▶ WORK REQUEST
Pick out all lines in the listing holding the string "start" and copy them.

┄┄┄┄┄┄┄┄┄┄┄┄┄┄┄┄┄┄┄┄

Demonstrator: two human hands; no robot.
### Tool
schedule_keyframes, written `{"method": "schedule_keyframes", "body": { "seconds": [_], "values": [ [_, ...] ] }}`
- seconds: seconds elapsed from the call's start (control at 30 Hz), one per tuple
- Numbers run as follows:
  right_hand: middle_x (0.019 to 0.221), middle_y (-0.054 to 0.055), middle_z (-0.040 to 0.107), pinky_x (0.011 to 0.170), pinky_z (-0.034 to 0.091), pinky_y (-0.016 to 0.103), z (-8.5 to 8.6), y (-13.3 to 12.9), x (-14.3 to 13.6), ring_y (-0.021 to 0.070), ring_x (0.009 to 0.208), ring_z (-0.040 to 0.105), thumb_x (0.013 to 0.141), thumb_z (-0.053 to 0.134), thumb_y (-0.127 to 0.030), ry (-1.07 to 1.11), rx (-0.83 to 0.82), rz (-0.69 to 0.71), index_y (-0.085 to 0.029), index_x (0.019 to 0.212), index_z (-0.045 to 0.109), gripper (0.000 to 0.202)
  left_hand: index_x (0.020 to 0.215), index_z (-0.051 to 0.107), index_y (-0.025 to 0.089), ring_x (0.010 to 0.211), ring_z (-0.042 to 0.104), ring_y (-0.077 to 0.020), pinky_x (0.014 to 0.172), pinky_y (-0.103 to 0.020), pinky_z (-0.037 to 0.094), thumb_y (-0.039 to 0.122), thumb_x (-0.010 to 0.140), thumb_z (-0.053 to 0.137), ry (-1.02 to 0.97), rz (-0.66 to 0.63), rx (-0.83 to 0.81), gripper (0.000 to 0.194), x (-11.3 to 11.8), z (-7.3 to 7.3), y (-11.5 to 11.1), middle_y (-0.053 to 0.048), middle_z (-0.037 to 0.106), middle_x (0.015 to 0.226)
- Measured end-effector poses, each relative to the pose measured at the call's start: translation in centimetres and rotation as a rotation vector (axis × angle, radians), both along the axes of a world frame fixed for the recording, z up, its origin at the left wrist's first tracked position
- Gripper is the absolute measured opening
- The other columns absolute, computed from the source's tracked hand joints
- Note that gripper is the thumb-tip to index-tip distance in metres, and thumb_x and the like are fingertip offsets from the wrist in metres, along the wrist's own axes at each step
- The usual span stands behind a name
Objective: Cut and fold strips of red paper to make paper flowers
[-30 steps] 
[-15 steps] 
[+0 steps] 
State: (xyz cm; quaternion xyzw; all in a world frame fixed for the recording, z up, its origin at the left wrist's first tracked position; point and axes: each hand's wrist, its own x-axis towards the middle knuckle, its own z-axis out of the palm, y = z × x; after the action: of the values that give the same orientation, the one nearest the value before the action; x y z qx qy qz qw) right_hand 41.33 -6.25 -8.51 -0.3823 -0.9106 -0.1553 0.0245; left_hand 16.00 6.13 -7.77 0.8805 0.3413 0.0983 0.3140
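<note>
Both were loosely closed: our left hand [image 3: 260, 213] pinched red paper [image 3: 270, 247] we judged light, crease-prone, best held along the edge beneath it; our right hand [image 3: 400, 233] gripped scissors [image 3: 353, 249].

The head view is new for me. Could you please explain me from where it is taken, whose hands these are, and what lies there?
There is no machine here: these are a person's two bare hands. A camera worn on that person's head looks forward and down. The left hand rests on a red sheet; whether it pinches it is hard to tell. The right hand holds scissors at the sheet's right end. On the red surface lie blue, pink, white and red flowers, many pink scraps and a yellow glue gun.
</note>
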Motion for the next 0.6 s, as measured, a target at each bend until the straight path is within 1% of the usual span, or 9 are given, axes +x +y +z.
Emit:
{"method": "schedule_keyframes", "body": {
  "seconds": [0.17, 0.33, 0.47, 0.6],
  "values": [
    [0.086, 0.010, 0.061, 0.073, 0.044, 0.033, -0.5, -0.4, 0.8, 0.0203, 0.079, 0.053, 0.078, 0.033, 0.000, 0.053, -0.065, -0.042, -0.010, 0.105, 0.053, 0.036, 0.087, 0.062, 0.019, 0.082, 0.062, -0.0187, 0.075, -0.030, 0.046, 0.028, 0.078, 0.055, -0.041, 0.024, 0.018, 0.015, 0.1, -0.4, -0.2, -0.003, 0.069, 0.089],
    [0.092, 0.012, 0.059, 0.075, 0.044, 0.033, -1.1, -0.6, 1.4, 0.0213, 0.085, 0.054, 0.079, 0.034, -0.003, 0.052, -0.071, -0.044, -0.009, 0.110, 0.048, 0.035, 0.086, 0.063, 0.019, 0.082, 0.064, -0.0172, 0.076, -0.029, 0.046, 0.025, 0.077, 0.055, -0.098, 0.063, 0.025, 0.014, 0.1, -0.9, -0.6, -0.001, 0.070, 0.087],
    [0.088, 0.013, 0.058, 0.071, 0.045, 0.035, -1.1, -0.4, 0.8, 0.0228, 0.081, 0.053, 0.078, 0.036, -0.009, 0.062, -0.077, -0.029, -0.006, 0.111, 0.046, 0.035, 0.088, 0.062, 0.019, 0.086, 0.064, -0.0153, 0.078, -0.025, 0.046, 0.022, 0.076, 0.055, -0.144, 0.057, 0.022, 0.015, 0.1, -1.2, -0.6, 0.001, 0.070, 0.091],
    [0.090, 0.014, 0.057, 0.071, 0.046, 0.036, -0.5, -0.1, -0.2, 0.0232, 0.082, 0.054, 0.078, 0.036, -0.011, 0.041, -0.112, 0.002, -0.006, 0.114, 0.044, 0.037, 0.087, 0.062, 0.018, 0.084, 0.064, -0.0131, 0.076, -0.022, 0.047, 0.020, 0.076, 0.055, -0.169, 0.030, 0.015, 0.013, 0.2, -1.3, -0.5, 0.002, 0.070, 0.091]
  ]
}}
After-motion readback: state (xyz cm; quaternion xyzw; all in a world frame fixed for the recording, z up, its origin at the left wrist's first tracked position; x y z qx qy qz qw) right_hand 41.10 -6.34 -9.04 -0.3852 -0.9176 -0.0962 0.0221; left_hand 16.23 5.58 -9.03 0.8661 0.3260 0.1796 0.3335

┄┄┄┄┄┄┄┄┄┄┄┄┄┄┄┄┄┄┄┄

▶ ANSWER SECTION
- seconds: seconds elapsed from the call's start (control at 30 Hz), one per tuple
- Measured end-effector poses, each relative to the pose measured at the call's start: translation in centimetres and rotation as a rotation vector (axis × angle, radians), both along the axes of a world frame fixed for the recording, z up, its origin at the left wrist's first tracked position

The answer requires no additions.